Macko’s mid-career survey show, Hive Universe: Nancy Macko, 1994-2006, was exhibited at the Municipal Art Gallery in Los Angeles in 2006-7 and was accompanied by a full color catalog. This was the most substantive and comprehensive examination of her work to date and included over 60 pieces spanning various media—traditional and digital prints, video, and mixed media works on wood panels. As part of the national Feminist Art Project, Hive Universe was the forerunning exhibition in Los Angeles to recognize the achievements of the feminist art movement. Her work has been reviewed and written  about in Artweek,  ArtScene,  Artillery,  Coast,  exposure,  Daily  Serving, LA Weekly and the LA Times among other publications and journals.

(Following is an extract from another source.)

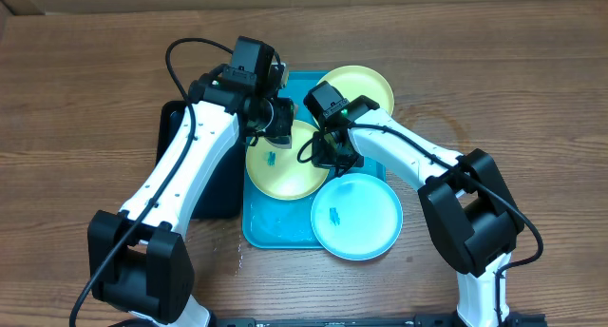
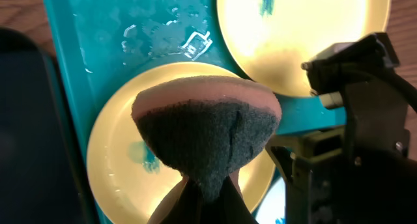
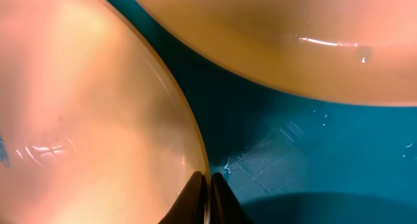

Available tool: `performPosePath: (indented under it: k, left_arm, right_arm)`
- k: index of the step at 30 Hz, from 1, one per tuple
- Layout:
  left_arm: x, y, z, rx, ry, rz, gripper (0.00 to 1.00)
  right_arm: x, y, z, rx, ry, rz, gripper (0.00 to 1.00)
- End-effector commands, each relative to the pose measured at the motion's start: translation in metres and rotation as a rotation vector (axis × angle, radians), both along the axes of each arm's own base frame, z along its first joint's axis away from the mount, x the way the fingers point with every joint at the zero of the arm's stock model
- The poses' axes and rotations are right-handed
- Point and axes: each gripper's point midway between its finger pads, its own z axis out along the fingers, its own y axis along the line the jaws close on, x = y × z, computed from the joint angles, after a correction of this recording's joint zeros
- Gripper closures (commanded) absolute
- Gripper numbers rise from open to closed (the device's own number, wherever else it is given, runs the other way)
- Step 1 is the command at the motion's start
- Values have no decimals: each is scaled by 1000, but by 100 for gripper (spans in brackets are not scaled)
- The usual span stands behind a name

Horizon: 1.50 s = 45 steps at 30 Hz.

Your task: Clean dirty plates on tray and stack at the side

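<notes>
The turquoise tray (image 1: 277, 227) holds three plates. A yellow-green plate (image 1: 283, 167) with a small blue smudge lies in its middle. A second yellow-green plate (image 1: 363, 87) leans over the far right corner. A light blue plate (image 1: 358, 216) with a blue smudge overhangs the near right rim. My left gripper (image 2: 205, 196) is shut on a dark green scouring sponge (image 2: 205, 129) and holds it above the middle plate (image 2: 117, 152). My right gripper (image 3: 208, 188) is shut on the right rim of that middle plate (image 3: 85, 113).
A smaller black tray (image 1: 214, 180) lies left of the turquoise one, partly under my left arm. The tray floor (image 2: 130, 35) is wet with droplets. Bare wooden table (image 1: 76, 108) surrounds both trays.
</notes>
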Motion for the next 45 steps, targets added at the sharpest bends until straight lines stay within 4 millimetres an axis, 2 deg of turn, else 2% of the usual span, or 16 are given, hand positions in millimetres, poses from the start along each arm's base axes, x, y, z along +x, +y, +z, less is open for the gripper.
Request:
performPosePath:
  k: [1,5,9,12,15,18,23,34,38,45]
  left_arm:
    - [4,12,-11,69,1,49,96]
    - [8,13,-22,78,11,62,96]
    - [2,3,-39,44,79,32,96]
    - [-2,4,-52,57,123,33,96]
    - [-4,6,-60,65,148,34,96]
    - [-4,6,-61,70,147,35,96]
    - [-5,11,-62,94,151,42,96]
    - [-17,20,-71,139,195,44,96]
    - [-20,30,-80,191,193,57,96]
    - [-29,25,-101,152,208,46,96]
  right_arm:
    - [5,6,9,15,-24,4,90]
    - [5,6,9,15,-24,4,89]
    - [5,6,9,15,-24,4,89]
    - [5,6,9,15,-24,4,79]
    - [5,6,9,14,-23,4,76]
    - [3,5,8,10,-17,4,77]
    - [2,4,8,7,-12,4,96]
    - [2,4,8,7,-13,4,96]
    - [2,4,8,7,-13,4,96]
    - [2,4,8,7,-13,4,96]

For ten years Macko documented the life cycle of the vegetables she raised in her garden, the honeybees that pollinated them and bee-attracting flora using a macro lens in order to reveal the less apparent, less obvious features concealed within these beautiful specimens. She captures them from bud, to bloom to seed -- all manifestations of the life cycle. Her research included documenting native bee-attracting flora, beginning in Southern California and branching out to the higher elevation area of the Rocky mountains, the northeast US and even to Stockholm, Amsterdam and Berlin. Portions of this work was presented as The Fragile Bee, an exhibition first shown at the Museum of Art and History in Southern California in 2015, which has since traveled to venues in the US including Colorado, Iowa and Texas. From 2019-24 the work will have traveled to Wisconsin, Illinois, Michigan, Connecticut, Louisiana, Alabama, Pennsylvania, New York and Georgia--a total of 18 venues.

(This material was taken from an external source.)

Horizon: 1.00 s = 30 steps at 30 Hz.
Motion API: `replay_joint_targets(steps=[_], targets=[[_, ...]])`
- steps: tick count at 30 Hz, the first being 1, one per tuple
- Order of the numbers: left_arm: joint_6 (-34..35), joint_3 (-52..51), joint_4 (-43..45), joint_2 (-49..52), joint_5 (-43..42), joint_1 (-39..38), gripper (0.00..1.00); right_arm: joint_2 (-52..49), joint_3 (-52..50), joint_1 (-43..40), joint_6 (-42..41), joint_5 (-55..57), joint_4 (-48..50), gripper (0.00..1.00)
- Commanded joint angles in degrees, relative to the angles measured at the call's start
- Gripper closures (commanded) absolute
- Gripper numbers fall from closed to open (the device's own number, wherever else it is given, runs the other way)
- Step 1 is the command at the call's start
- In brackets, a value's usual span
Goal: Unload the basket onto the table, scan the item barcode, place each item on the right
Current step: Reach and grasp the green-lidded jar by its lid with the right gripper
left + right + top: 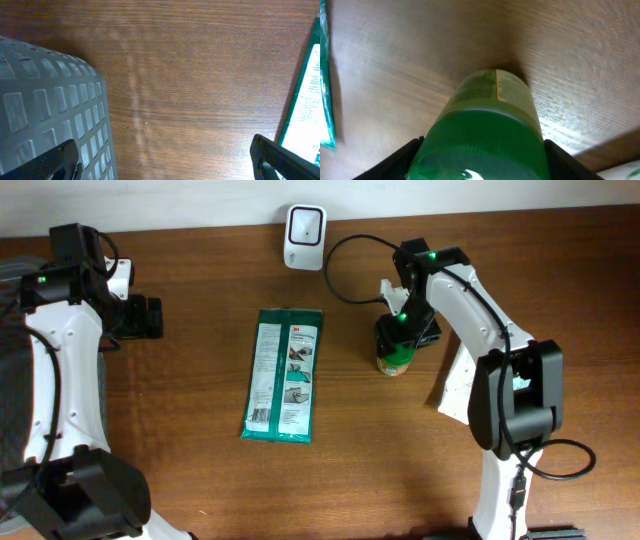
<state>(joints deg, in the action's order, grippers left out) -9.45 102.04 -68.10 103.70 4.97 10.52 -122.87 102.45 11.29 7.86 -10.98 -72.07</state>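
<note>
Item: the green jar point(395, 357) stands upright on the table, directly under your right arm's wrist.
Item, look: a round body with a ribbed, see-through green lid point(480, 145). Below that is a pale green label point(512, 92) with one lighter panel of small print, too blurred to read.
Item, place: it is right of the green packet point(283, 375) and clear of it, and well apart from the scanner point(304, 237).
Right gripper point(397, 340): it is down over the jar, one finger on each side of the lid and close against it. You cannot tell from these views whether the fingers point(402, 157) are pressing the lid or only flanking it.
Left gripper point(155, 318): released, jaws spread wide with nothing between them. It hangs over bare wood at the left side of the table.
Scanner: a small white unit with a dark window, at the far edge of the table by the wall point(200, 200).
Packet: it lies flat, long side running away from you, with a white printed panel facing up.
Surface: your table point(380, 470) is brown wood with a clear grain and some glare streaks.
Cable point(345, 275): a black loop lies between the scanner and your right arm.
Basket point(45, 95): grey plastic with square perforations, just beside the left gripper in the left wrist view.
Room: a plain pale wall behind the table.
</note>
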Motion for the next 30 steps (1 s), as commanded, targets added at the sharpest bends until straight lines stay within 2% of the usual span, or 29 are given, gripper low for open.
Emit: replay_joint_targets(steps=[1,6,9,12,13,14,16,19,24,30], targets=[[-0.52,-0.07,-0.04,-1.18,0.42,0.15,0.01,0.04,2.84,2.75,22.45,-2.34,-3.56,0.29],[-0.52,-0.07,-0.04,-1.18,0.42,0.15,0.01,0.02,2.84,3.85,31.15,-1.51,-2.47,0.28],[-0.52,-0.07,-0.04,-1.18,0.42,0.15,0.01,0.02,2.84,3.85,30.32,-0.39,-2.01,0.25],[-0.52,-0.07,-0.04,-1.18,0.42,0.15,0.01,0.02,2.84,3.85,23.45,-0.46,-1.4,0.22],[-0.5,-0.07,-0.04,-1.18,0.42,0.15,0.01,0.02,2.84,3.85,19.85,-1.2,-1.4,0.17],[-0.52,-0.07,-0.04,-1.18,0.42,0.15,0.01,0.02,2.84,3.87,16.9,-2.47,-1.49,0.02],[-0.5,-0.07,-0.04,-1.18,0.42,0.15,0.01,0.02,2.84,3.85,10.88,-6.71,-1.44,0.02],[-0.52,-0.07,-0.04,-1.18,0.42,0.15,0.01,0.02,2.82,3.85,10.71,-8.94,-1.18,0.02],[-0.5,-0.07,-0.04,-1.18,0.42,0.15,0.01,-0.28,1.86,3.76,-0.76,-1.9,0.5,0.01],[-0.52,-0.07,-0.04,-1.18,0.42,0.15,0.01,-0.28,-0.24,4.26,-1.33,2.62,1.55,0.15]])
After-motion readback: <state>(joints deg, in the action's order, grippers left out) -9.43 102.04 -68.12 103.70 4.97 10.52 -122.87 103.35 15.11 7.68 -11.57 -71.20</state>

Her previous explorations addressed issues of memory loss, dementia and cognitive decline –changes she witnessed as they affected her mother’s mental health.  Uniting a life-long commitment to incorporate a spiritual respect for the world with her subject matter, Macko integrated aspects of aging and decline with notions of the spirit of life regardless of what point on the continuum we find ourselves. This work, shown from 2011-14, was realized as Hopes and Dreams: A Visual Memoir. Her most recent work, Decompositions, is a realization and a concrescence of all that has come before. The work presents death and decomposition not as a hard stop, but as a change of state. The compost in these photographs is both metaphor and reality, representing change and transformation in ways that are both beautiful and surprising. Her interest in 'end of life' has clearly informed her photography.

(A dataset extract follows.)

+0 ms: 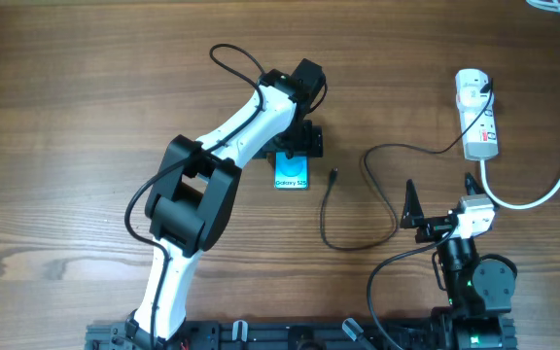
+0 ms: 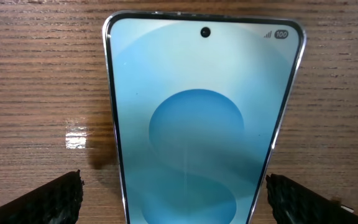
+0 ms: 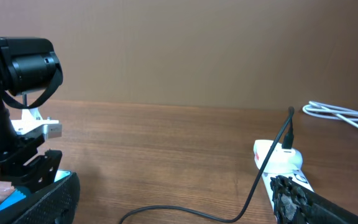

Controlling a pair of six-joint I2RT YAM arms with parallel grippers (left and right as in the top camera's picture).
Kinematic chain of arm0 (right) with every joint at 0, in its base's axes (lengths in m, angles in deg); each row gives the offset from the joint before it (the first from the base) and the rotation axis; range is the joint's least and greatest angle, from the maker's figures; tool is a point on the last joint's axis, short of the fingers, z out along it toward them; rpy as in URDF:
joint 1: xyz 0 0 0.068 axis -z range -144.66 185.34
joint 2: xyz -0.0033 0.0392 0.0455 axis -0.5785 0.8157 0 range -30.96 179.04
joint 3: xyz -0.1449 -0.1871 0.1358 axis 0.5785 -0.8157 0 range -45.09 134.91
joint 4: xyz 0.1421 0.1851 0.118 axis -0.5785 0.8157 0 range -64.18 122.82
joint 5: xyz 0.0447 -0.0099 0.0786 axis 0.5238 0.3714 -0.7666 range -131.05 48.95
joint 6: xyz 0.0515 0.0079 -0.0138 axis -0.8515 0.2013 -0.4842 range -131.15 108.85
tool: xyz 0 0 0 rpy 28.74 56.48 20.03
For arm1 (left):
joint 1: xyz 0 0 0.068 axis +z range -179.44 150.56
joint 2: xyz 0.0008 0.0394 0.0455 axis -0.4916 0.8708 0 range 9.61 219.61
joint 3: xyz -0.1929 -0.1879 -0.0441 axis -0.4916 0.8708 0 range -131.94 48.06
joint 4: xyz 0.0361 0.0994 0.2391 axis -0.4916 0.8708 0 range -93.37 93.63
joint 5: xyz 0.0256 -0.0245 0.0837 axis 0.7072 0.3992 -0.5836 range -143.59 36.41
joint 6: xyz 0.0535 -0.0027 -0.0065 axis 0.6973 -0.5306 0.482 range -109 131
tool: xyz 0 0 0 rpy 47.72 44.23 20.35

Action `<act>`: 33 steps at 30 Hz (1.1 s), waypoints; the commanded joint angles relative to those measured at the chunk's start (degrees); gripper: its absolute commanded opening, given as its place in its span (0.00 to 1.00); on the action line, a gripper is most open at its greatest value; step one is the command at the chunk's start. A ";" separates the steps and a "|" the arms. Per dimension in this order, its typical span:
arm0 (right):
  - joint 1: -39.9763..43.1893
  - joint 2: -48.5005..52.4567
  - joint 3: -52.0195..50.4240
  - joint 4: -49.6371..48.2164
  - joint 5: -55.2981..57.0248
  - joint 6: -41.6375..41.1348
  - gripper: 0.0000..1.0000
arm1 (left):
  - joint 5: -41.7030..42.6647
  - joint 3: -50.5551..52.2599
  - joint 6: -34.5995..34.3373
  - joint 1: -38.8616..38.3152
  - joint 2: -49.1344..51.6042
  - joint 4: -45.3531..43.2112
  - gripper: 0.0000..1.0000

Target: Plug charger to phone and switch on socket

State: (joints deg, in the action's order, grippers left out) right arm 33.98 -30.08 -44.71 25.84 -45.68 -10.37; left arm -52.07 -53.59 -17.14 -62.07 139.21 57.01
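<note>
The phone (image 1: pixel 292 174) lies flat mid-table, teal screen up with white text at its near edge. My left gripper (image 1: pixel 295 146) hovers over its far end, open, one finger on each side of the phone (image 2: pixel 197 124) without touching. The charger, a thin black cable (image 1: pixel 382 185), runs from the socket (image 1: pixel 477 115) at the right and ends in a small connector tip (image 1: pixel 332 176) on the table just right of the phone. My right gripper (image 1: pixel 436 209) is open and empty near the front right. The cable (image 3: pixel 253 186) and socket (image 3: pixel 278 155) show in the right wrist view.
A thick white cord (image 1: pixel 552 185) loops from the socket toward the right edge and back corner. The robot bases and a black rail (image 1: pixel 261 335) line the front edge. The left arm (image 1: pixel 202 185) stretches across the table's middle left.
</note>
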 commanded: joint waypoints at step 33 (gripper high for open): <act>-0.17 -0.46 -0.09 -0.09 0.74 0.72 1.00 | -1.62 -0.68 -2.08 -1.03 4.68 -2.38 1.00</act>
State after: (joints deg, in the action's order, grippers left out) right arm 33.98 -30.08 -44.71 25.86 -45.68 -10.37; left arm -53.82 -54.13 -18.49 -63.09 140.98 54.67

Originally from New York, Macko received her undergraduate degree from the University of Wisconsin and her graduate degrees from the University of California, Berkeley with a concentration in painting and printmaking. She has been a practicing artist since the early 1980’s, producing over fifty solo exhibitions and participating in over 150 exhibitions both  nationally and abroad. She has received more than 30 research and achievement awards for her art. She has traveled extensively and has had highly productive artist residencies at the Banff Centre for the Arts in Canada and the Musee d’Pont Aven in Brittany, France.

Her work is in numerous public collections including the Metropolitan Museum of Art, Fine Arts Museums of San Francisco, UCLA Hammer Museum, Los Angeles County Museum of Art, Mount Holyoke College Museum of Art, New York Public Library, North Dakota Museum of Art, Portland Art Museum and the RISD Museum of Art.